▸ Task brief
Go through the material below and copy each line where the word "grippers" appears.

### Available data ###

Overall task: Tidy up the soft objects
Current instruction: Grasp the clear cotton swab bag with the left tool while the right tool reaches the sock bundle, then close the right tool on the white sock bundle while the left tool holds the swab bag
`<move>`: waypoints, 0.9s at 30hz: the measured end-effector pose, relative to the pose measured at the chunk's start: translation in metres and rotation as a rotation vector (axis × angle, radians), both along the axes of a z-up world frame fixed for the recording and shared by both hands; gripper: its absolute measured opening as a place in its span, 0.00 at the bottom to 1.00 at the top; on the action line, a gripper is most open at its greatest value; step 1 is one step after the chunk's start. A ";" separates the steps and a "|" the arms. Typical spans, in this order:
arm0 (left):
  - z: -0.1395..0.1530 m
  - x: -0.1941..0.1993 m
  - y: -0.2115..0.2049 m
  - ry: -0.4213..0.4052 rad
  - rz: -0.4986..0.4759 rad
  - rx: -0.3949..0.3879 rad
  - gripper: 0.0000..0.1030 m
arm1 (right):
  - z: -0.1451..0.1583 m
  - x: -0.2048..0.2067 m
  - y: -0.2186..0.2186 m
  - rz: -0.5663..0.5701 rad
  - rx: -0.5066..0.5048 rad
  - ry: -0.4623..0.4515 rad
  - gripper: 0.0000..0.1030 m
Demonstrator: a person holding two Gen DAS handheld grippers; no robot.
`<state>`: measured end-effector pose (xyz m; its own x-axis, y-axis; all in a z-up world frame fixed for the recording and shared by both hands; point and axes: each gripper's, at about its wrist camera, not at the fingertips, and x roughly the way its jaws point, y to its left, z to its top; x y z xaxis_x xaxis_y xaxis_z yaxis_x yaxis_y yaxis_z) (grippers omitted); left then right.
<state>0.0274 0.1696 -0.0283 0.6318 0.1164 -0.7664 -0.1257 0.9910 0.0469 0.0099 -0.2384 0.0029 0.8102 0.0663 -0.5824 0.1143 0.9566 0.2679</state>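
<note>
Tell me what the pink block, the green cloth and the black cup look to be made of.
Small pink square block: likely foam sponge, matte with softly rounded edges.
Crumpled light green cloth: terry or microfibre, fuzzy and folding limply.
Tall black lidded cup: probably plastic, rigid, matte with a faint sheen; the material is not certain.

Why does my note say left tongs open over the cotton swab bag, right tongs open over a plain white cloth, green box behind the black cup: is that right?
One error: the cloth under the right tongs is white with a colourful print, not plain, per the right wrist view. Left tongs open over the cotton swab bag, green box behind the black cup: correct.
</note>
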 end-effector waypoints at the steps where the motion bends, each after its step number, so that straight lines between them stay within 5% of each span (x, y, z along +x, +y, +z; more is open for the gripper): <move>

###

▸ Expected answer
Demonstrator: a person holding two Gen DAS handheld grippers; no robot.
`<state>`: measured end-effector pose (xyz m; its own x-axis, y-axis; all in a z-up world frame fixed for the recording and shared by both hands; point and axes: each gripper's, at about its wrist camera, not at the fingertips, and x roughly the way its jaws point, y to its left, z to its top; x y z xaxis_x xaxis_y xaxis_z yaxis_x yaxis_y yaxis_z) (grippers omitted); left then right.

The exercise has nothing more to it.